Subsequently, oblique sagittal T2*-weighted images were obtained using a fast, multi-slice, multi-echo, gradient-echo sequence prescribed to cover the medial and lateral menisci. The parameters were TR = 403 ms; TE = 4.38, 11.85, 19.32, 26.79, 33.88, and 40.58 ms; matrix size = 256 × 256 (zero-filled to 512 × 512); in-plane resolution = 0.23 × 0.23 mm; slice thickness = 3 mm; slice gap = 1 mm; NEX = 2; 17 slices; and acquisition time = 15 min 30 s.
Data analysis
Selection of regions of interest
Two raters (one musculoskeletal radiologist and one orthopedic surgeon) interpreted all MR images in selecting OA patients and controls, and a consensus of interpretation was reached. After applying an auto-correlation-based motion correction [30], the femoral and tibial cartilages were manually segmented from the sagittal view of the first-echo image of the knee (Fig. 2). The anterior and posterior margins of the menisci were used as landmarks to draw the ROIs in regions of the femoral and tibial cartilages, respectively. Two experienced operators (PHT and WPC with 8 and 20 years of experience, respectively) selected ROIs for three randomly selected participants separately, discussed their disagreements together, and reached a consensus on the ROI selection procedure stated above to minimize discrepancies. The upper and lower boundaries of the articular cartilage (approximate 2–4 pixels wide) were excluded from ROIs to avoid partial volume effects. The inter-operator disagreement in ROI selection was less than 8%, which limited discrepancies in the T2* estimates to less than 6%.
Regions of interest (ROIs) selection. Manual selection of the ROIs in the femoral and tibial cartilages was performed on the first-echo image of the knee
T2* calculation
Cartilage T2* analysis was conducted on a zone-by-zone basis improving data fitting precision in the presence of noise and minimizing the partial volume effect [31]. The mean signal intensity was derived in the femoral and tibial cartilages on each motion-corrected image. The T2* values were subsequently analyzed in MATLAB 2010b (version 7.11; MathWorks) based on the least squares single-exponential curve-fitting method. Values for R2 were assessed to confirm goodness of fit to the curve. R2 > 0.95 was used to define an acceptable fit. Averaged T2* values derived over all slices were used for further comparisons.
Statistical analysis
All data were analyzed using Statistical Package for the Social Science software, Version 20.0 (SPSS). Means and SDs for the femoral and tibial cartilage T2* values in each study group (OA patients and asymptomatic participants) were calculated first. A paired t test was used to compare differences between two compartments within a given group. The root-mean-square average coefficient of variation (CVRMS) and intra-class correlation coefficient (ICC, two-way random effects model, multiple raters/measurements) were calculated to assess method reproducibility. Reproducibility was considered good when the CVRMS is less than 10% and the ICC exceeds 0.75.

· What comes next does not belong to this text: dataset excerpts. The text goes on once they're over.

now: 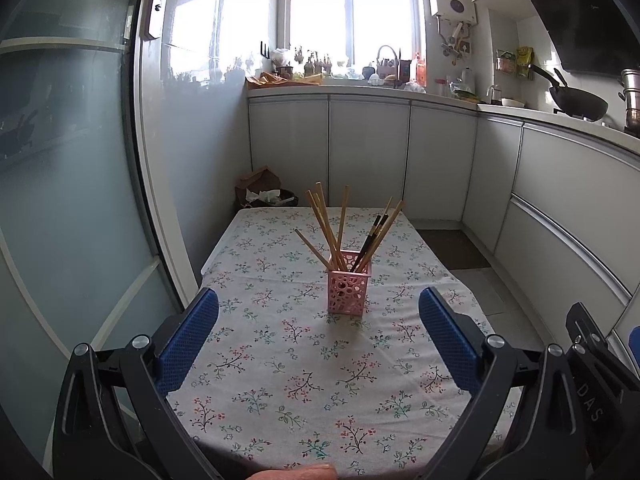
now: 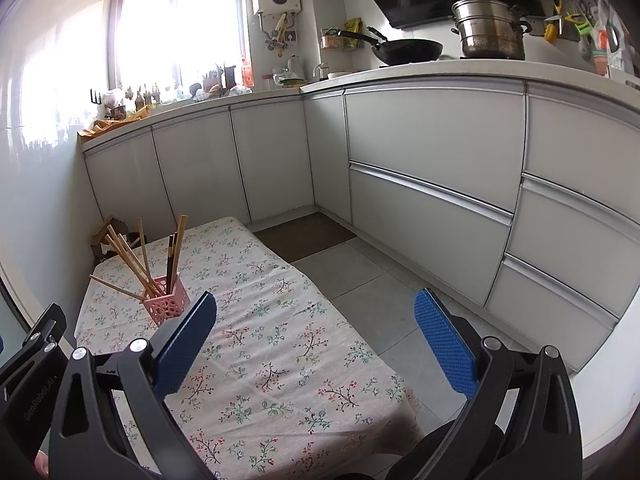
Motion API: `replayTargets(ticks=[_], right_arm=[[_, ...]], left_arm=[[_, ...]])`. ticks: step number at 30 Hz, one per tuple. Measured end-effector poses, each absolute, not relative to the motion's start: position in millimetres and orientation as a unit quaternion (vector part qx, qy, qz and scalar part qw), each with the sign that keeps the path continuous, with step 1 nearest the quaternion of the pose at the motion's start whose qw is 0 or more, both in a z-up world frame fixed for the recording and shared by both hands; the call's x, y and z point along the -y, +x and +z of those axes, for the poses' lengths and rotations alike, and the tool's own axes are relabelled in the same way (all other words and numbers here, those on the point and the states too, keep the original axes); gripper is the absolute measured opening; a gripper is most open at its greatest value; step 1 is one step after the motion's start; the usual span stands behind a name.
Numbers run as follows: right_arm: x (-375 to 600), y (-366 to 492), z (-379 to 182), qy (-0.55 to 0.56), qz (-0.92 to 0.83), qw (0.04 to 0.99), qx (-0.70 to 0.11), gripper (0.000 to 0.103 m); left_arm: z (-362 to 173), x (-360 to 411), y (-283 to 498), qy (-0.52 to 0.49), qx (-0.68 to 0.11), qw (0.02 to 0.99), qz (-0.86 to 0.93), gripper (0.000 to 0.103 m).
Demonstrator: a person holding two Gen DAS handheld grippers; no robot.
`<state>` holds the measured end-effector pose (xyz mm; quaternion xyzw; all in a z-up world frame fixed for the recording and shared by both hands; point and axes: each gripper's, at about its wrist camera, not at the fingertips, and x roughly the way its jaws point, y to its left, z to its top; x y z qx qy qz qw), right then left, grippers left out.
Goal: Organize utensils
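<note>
A pink perforated holder [image 1: 348, 289] stands upright on the floral tablecloth [image 1: 280, 380], holding several wooden chopsticks [image 1: 326, 224] and a few dark ones [image 1: 370, 242]. My left gripper [image 1: 319, 304] is open and empty, just short of the holder, its blue pads wide apart. In the right wrist view the holder [image 2: 167, 299] sits at the left, with chopsticks [image 2: 132, 258] fanning out. My right gripper [image 2: 316, 308] is open and empty, above the table's right edge, to the right of the holder.
Grey kitchen cabinets [image 2: 432, 184] run along the back and right. A wok [image 2: 408, 50] and steel pot [image 2: 490, 28] sit on the counter. A glass sliding door [image 1: 80, 200] stands at the left. A bin with paper [image 1: 266, 196] lies behind the table. Tiled floor [image 2: 360, 280] lies to the right.
</note>
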<state>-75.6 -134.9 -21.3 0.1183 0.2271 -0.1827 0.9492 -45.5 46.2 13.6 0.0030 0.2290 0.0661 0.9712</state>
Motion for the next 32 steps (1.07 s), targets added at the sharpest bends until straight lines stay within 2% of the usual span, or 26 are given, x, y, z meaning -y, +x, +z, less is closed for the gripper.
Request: replayTargets(ticks=[20, 32], right_arm=[[140.1, -75.3, -22.3, 0.119, -0.184, 0.949, -0.228, 0.097], [141.2, -74.5, -23.6, 0.121, -0.183, 0.948, -0.231, 0.097]], left_arm=[[12.9, -42.3, -50.8, 0.018, -0.204, 0.976, 0.069, 0.095], [13.1, -43.2, -47.5, 0.019, -0.223, 0.972, 0.067, 0.096]])
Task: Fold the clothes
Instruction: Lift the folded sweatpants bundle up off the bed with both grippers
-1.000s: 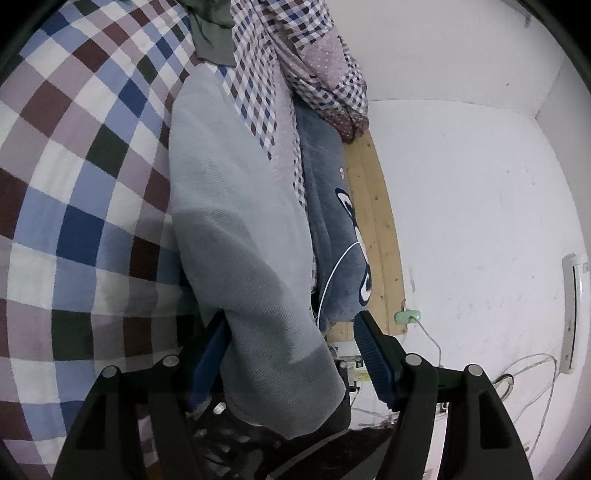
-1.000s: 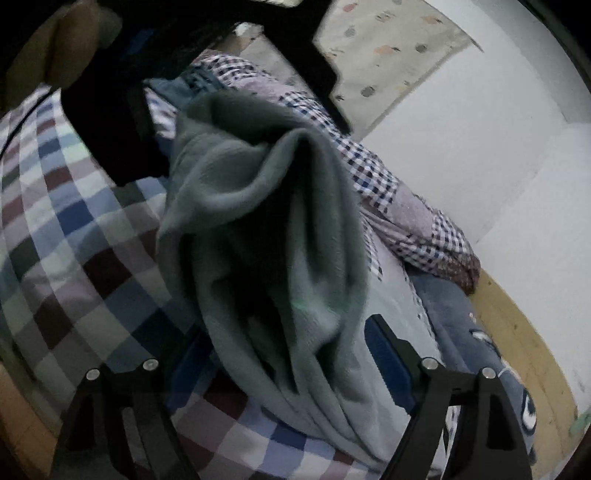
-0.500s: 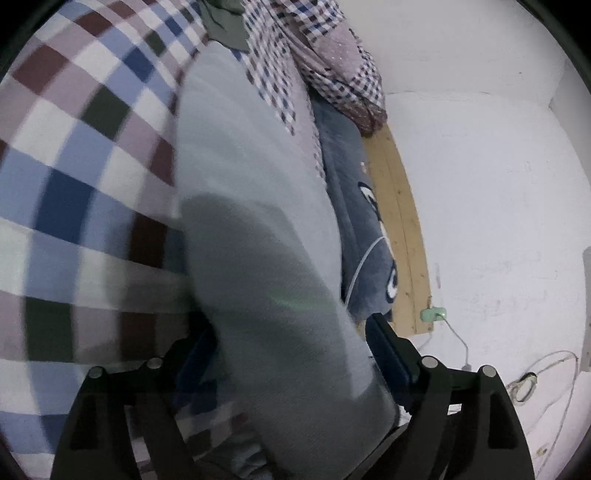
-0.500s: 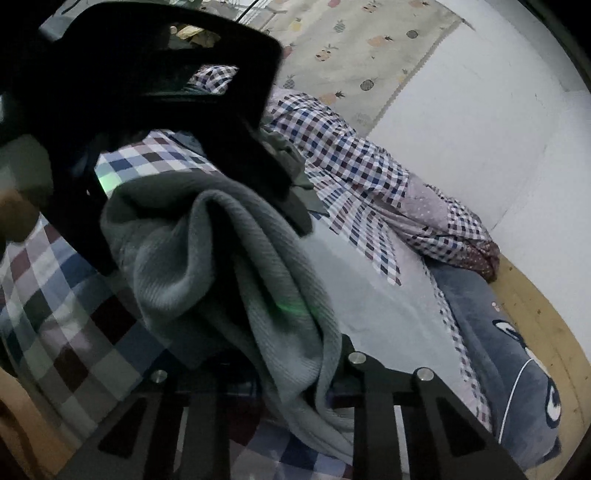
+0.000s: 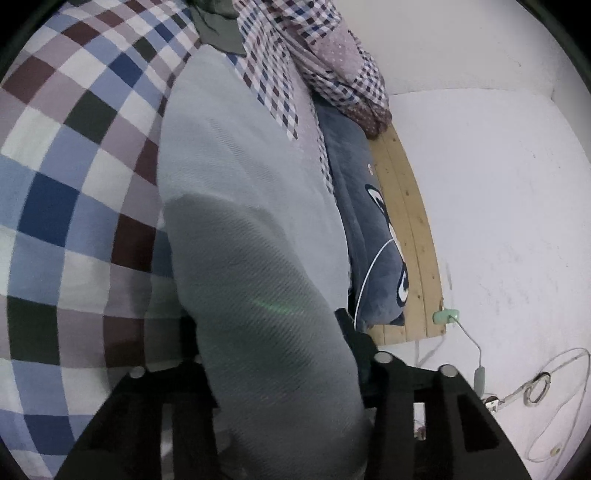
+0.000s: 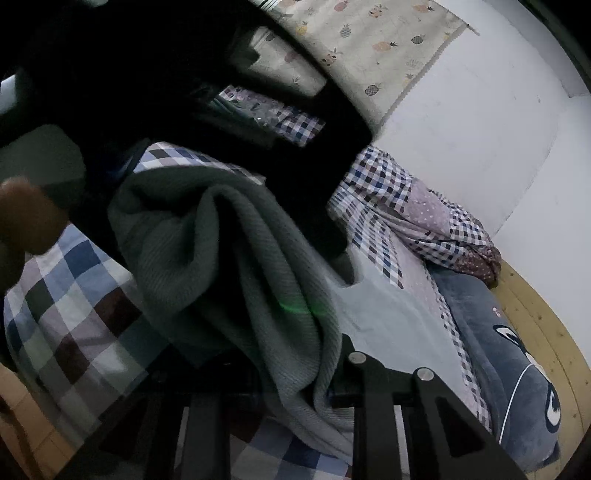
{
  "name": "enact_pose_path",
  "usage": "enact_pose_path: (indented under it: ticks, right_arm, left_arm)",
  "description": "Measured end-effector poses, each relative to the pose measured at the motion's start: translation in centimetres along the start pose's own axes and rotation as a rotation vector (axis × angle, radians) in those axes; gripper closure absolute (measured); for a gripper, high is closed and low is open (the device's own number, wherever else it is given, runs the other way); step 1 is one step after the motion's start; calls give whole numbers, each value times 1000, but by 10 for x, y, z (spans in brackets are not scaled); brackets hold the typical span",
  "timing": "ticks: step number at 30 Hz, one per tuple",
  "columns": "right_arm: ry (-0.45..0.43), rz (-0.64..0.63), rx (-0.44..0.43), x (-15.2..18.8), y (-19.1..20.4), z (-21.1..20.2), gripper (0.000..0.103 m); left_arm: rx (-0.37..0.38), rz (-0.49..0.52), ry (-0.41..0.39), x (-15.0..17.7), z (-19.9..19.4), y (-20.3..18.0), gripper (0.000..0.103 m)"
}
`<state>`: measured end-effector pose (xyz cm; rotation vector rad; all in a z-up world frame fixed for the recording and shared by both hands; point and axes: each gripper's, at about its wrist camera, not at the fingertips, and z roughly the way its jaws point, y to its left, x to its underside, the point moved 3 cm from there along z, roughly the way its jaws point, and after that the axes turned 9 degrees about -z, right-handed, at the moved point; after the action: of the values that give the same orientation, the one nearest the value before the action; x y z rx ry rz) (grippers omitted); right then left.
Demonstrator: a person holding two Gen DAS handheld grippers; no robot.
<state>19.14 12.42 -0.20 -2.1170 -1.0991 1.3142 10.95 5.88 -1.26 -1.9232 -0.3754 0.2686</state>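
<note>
A: Item one, nearest the lenses?

B: Left claw (image 5: 273, 354), jaws closed in on the grey knit garment (image 5: 251, 229); the cloth ran straight out between them. Right claw (image 6: 280, 373), likewise clamped on a bunched edge of the same garment, which hung in deep folds in the right wrist view.

A: Location of the garment?

B: Partly lifted at both gripped ends; the rest lay flat on the bed, over the large-check bedsheet (image 5: 62, 192). In the right wrist view the dark body of the other gripper unit loomed over it, with a blurred bit of hand at the left edge.

A: Further out?

B: A small-check quilt (image 5: 280, 85) beside the garment, a dark green cloth (image 5: 218, 26) at its far end, then a blue cushion with a cartoon face (image 5: 373, 236), a wooden bed rail (image 5: 413, 229), white wall, a cable with a green plug (image 5: 447, 315). A pineapple-print curtain (image 6: 373, 40) hung farthest back.

A: Progress?

B: Judged mid-fold. The garment was gathered and raised, not yet laid over itself; no finished crease showed. Carrying the held edge across, setting it down, smoothing and any second fold remained.
</note>
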Motion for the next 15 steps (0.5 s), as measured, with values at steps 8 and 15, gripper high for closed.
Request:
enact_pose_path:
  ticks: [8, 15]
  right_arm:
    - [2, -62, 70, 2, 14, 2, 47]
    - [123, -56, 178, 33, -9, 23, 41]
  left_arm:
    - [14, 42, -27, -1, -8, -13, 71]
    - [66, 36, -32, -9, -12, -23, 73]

Two-way repeated measures analysis of variance (ANOVA) was used to examine differences in T2* values between age groups and to compare the cartilage T2* values between men and women in the asymptomatic participants and OA patients, respectively. Pearson’s correlation test was used to analyze the association between T2* values and Lequesne indices in the OA group. Multiple testing was corrected using the Benjamini-Hochberg method for false discovery rate [32]. The findings were considered statistically significant p < 0.05.
Results
Age-dependent differences in T2* values
The mean (± SD) of the femoral and tibial cartilage T2* values for each study group is demonstrated as follows. T2* imaging of the medial and lateral TF cartilages in the groups of 21–40, 41–60, and > 60-year-olds are compared in Fig. 3. The T2* values of the femoral cartilage in 21–40-year-olds were 27.9 ± 1.9 and 27.1 ± 1.9 ms in the medial and lateral compartments, respectively. These values were significantly greater in 41–60-year-olds (30.4 ± 1.4 and 30.3 ± 2.1 ms, respectively) and > 60-year-olds (33.3 ± 2.5 and 32.7 ± 1.9 ms, respectively; p < 0.001). Additionally, the T2* values of the tibial cartilage in 21–40-year-olds were 24.9 ± 1.3 and 24.8 ± 1.2 ms in the medial and lateral compartments, respectively. These values were significantly greater in 41–60-year-olds (27.6 ± 1.6 and 26.8 ± 1.6 ms, respectively) and > 60-year-olds (28.9 ± 1.7 and 28.2 ± 1.3 ms, respectively; p < 0.001). The T2* values did not differ significantly between the two compartments within each group. The CVRMS and ICC for the selected ROIs in the controls were less than 9% and greater than 0.8, respectively, indicating good reproducibility.
Plots of cartilage T2* values with 95% confidence interval measured at femoral (a) and tibial (b) compartments of asymptomatic participants in three different age groups. Asterisks indicate significant increases of T2* values from group 1 to group 3 (p < 0.001) via an ANOVA. Group 1, 21–40 years old; group 2, 41–60 years old; group 3, > 60 years old; MFC, medial femoral cartilage; LFC, lateral femoral cartilage
Comparisons of T2* values between OA patients and unaffected controls
Table 2 shows T2* values of the cartilage in patients with OA (age, 59.1 ± 7.8 years) and in age- and sex-matched controls (age, 56.9 ± 9.3 years). Although a significant difference was not found between T2* values for the lateral tibial cartilage (28.2 ± 2.5 and 27.5 ± 1.6 ms, respectively), this was not the case for any other compartment. Values were significantly greater in the OA group for the medial femoral cartilage (36.0 ± 4.1 and 31.9 ± 2.4 ms, respectively), medial tibial cartilage (31.0 ± 2.9 and 28.2 ± 1.7 ms, respectively), and lateral femoral cartilage (33.9 ± 3.2 and 31.5 ± 2.3 ms, respectively) relative to those of controls (p < 0.01).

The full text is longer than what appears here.